I agree that the defendant in a criminal case is entitled to have his lawyer argue that he's innocent if that's what the defendant wants.  Even if that's perhaps not the "best" strategy at trial.  It's the life and liberty of the defendant that's at stake.  (Particularly, as here, in a prosecution for murder.)  If the defendant wants to argue he's not guilty, he's got that right.  Even if the defense counsel thinks -- perhaps correctly -- that the most effective way to present a defense would be to concede the events at issue and argue for voluntary manslaughter.

Now, here, the defendant was waffling a bit.  This is not your prototypical case where the defendant consistently insists on X but the attorney goes and does Y.  Still, the Court of Appeal is correct that the defendant had a desire and his counsel didn't follow it.  That's generally sufficient -- on a critical issue like factual innocence, anyway -- to warrant a reversal.

Mind you, given the evidence, I'm fairly certain that the defendant will again be convicted at the retrial.  The evidence against him was somewhat overwhelming.

But at least he'll get the joy of losing with his own strategy, as opposed to a strategy with which he disagreed.

Small solace, I know.  But important.

(Parenthetically, the investigation of the crime here was far from perfect.  After the stabbing, the police looked for the murder weapon in the apartment, but couldn't find it.  Even though it was just sitting under the kitchen table.  And they found fingerprints on the knife, but apparently didn't even bother to test them to see if they matched the defendant.  Not the kind of police work you typically see in a murder case.)

Monday, March 25, 2019

Steinle v.
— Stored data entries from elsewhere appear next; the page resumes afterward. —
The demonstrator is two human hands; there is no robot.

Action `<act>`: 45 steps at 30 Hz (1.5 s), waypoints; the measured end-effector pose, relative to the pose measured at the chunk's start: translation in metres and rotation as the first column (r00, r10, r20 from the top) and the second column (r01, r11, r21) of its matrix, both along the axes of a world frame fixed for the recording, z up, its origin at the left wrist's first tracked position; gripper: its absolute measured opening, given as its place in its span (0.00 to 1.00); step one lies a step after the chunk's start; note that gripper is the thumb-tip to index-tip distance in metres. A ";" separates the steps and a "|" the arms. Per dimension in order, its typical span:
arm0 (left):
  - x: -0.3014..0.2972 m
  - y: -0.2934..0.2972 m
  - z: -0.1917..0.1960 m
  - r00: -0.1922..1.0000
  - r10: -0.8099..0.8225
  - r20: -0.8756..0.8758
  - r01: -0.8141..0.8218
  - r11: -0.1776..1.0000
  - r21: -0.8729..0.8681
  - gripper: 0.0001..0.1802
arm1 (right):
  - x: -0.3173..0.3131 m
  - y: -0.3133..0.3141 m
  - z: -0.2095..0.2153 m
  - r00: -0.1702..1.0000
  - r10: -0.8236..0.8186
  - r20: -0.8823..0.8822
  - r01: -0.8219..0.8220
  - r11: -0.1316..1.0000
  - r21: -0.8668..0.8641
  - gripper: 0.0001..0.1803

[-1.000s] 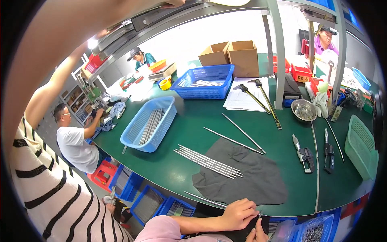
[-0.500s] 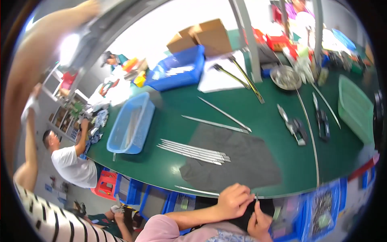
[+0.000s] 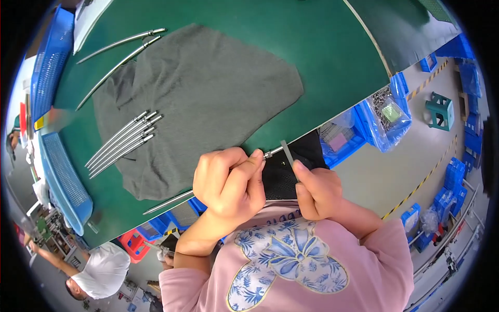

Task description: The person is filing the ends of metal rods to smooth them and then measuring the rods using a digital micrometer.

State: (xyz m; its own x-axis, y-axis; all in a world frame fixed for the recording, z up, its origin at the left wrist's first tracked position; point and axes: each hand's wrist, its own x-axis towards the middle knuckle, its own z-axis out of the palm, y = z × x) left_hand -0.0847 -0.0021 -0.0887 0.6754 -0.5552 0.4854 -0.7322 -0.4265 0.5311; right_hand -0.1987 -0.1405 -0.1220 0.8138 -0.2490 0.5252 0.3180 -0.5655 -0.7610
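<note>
My left hand (image 3: 228, 182) is closed around a slim silver metal rod (image 3: 169, 202) at the table's near edge. Its pointed end sticks out left of the fist, and its collared end shows past my thumb. In my right hand (image 3: 319, 190), a thin flat grey metal strip (image 3: 287, 153) is pinched between thumb and fingers, upright against or very close to that collared end; contact is unclear. Several similar rods (image 3: 125, 143) lie side by side on a dark grey cloth (image 3: 208, 88), left of my hands. Farther off rest two more rods (image 3: 117, 73), partly on the cloth.
The green table (image 3: 332, 67) has blue baskets (image 3: 65, 179) along its left side. Below its right edge, a blue bin (image 3: 387, 125) holds small metal parts in plastic. A green stool (image 3: 440, 112) stands on the floor. At lower left, a person in white (image 3: 106, 270) is at work.
The view has tilted down and come closer to my hands. The strip in my right hand now shows plainly at the rod's end. My left hand still grips the rod.
</note>
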 end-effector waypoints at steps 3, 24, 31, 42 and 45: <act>-0.005 0.001 0.000 1.000 -0.005 0.015 0.006 1.000 -0.006 0.11 | -0.011 0.000 0.005 0.979 0.094 -0.184 -0.100 0.995 -0.024 0.26; -0.004 -0.001 -0.008 0.995 0.012 0.098 -0.006 0.998 -0.055 0.13 | -0.009 0.014 0.034 0.936 -0.100 -0.337 -0.032 0.930 -0.367 0.33; -0.001 -0.003 -0.013 0.989 0.033 0.143 -0.019 0.995 -0.095 0.11 | -0.017 0.011 0.035 0.920 -0.087 -0.382 -0.054 0.938 -0.343 0.34; 0.001 -0.005 -0.012 0.990 0.028 0.139 -0.012 0.994 -0.111 0.10 | 0.007 0.012 0.038 0.941 -0.113 -0.320 -0.033 0.908 -0.417 0.34; 0.001 -0.005 -0.012 0.991 0.036 0.132 -0.022 0.994 -0.105 0.09 | -0.006 0.017 0.009 0.970 -0.126 -0.209 0.029 0.908 -0.417 0.33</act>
State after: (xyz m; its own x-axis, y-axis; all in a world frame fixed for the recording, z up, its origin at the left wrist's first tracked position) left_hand -0.0837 -0.0066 -0.1003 0.6157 -0.4787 0.6259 -0.7877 -0.3968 0.4713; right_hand -0.2043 -0.1230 -0.1127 0.9093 -0.1199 0.3985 0.1078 -0.8571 -0.5037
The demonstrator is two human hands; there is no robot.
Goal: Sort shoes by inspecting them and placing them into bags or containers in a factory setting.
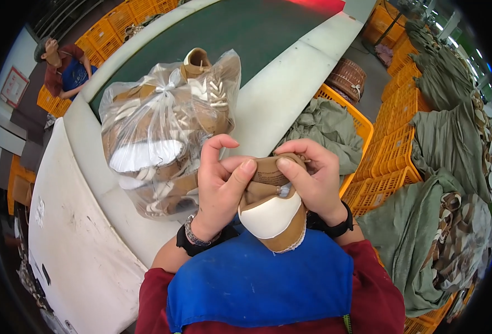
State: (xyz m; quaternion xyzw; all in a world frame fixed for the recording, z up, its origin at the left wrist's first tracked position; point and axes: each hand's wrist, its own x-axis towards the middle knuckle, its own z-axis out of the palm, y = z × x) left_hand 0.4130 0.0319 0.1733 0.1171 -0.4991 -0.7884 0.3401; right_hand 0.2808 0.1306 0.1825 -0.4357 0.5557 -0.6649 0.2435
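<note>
A brown and white shoe upper (273, 220) hangs between my two hands in front of the blue apron. My left hand (219, 186) pinches one side of its tongue between thumb and fingers. On the other side my right hand (312, 175) grips the same tongue, its thumb pressed on the lining. Printing shows on the tongue's inner face between my thumbs. Beyond my left hand, a tied clear plastic bag (168, 139) full of brown and white shoe uppers lies at the belt's edge.
A dark green conveyor belt (212, 33) with a pale stone border (290, 67) runs ahead. Right of me, orange crates (385, 156) carry green cloth (446, 106). A person (65, 67) stands beyond the belt at far left. A white padded surface (79, 239) lies at left.
</note>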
City and County of San Francisco (9th Cir. - March 25, 2019)

Today's Ninth Circuit opinion got me thinking a little bit about when appellate courts elect to call events "tragic" (or not).

This is surely a tragic case.  A high profile one, as well.  Kathryn Steinle gets randomly shot and killed on a San Francisco pier when a gun held by an unauthorized immigrant discharges.  (Whether or not he deliberately killed her is unclear.)  Random deaths like that certainly qualify as tragic.  As do many deaths.  Rarely is the cessation of life of an innocent person cause for celebration.
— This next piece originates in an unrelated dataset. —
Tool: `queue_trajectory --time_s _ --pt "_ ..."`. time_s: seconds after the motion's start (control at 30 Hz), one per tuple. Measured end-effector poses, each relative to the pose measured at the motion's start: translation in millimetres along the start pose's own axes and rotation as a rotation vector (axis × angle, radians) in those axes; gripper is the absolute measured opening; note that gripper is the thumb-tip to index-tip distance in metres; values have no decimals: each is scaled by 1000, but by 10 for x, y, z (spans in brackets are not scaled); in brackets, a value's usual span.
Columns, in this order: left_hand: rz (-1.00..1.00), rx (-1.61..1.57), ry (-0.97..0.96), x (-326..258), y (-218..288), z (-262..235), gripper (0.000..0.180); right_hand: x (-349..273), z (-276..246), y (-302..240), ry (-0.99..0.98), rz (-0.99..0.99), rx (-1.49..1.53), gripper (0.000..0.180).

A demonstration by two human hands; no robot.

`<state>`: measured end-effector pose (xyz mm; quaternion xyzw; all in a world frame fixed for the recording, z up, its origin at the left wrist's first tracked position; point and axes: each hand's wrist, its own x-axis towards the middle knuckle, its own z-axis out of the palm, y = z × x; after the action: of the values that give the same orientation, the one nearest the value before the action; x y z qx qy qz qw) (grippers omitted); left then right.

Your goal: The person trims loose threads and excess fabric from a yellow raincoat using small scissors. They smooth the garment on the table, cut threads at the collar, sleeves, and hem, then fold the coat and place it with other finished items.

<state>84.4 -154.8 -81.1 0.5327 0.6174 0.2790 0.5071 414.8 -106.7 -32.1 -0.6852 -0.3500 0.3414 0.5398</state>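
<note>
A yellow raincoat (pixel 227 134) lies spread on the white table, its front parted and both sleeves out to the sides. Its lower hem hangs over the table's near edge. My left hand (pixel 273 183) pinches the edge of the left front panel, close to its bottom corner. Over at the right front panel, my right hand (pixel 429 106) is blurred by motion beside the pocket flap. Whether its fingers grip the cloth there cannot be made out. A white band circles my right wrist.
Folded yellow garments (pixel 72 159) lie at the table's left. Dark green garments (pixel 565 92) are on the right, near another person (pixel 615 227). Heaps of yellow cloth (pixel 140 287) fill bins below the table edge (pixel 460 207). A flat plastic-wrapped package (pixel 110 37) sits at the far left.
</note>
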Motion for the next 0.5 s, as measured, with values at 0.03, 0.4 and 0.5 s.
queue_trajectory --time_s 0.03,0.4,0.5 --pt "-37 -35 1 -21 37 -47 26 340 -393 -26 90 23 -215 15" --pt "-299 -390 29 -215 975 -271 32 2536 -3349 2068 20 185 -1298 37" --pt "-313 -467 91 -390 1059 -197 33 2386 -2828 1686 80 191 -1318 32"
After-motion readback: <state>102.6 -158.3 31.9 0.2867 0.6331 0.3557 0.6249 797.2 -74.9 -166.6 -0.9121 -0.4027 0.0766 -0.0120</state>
So it's perhaps no surprise that the first sentence of Judge Bennett's opinion labels the events as "undeniably tragic."

But I started to wonder what sort of opinions decide to label the events as "tragic" as opposed to simply setting forth the facts?

Does the fact that it's a high-profile case matter?  This one definitely got a lot of press, and became a large part of an ongoing debate about the benefits and liabilities of unauthorized immigration.  Is that why this particular case gets labelled "tragic" -- because it particularly touched the heart of those on one side of the debate or another?  Or do we disproportionately label events "tragic" when we think a large number of people (e.g., nonlawyers) might be reading the opinion?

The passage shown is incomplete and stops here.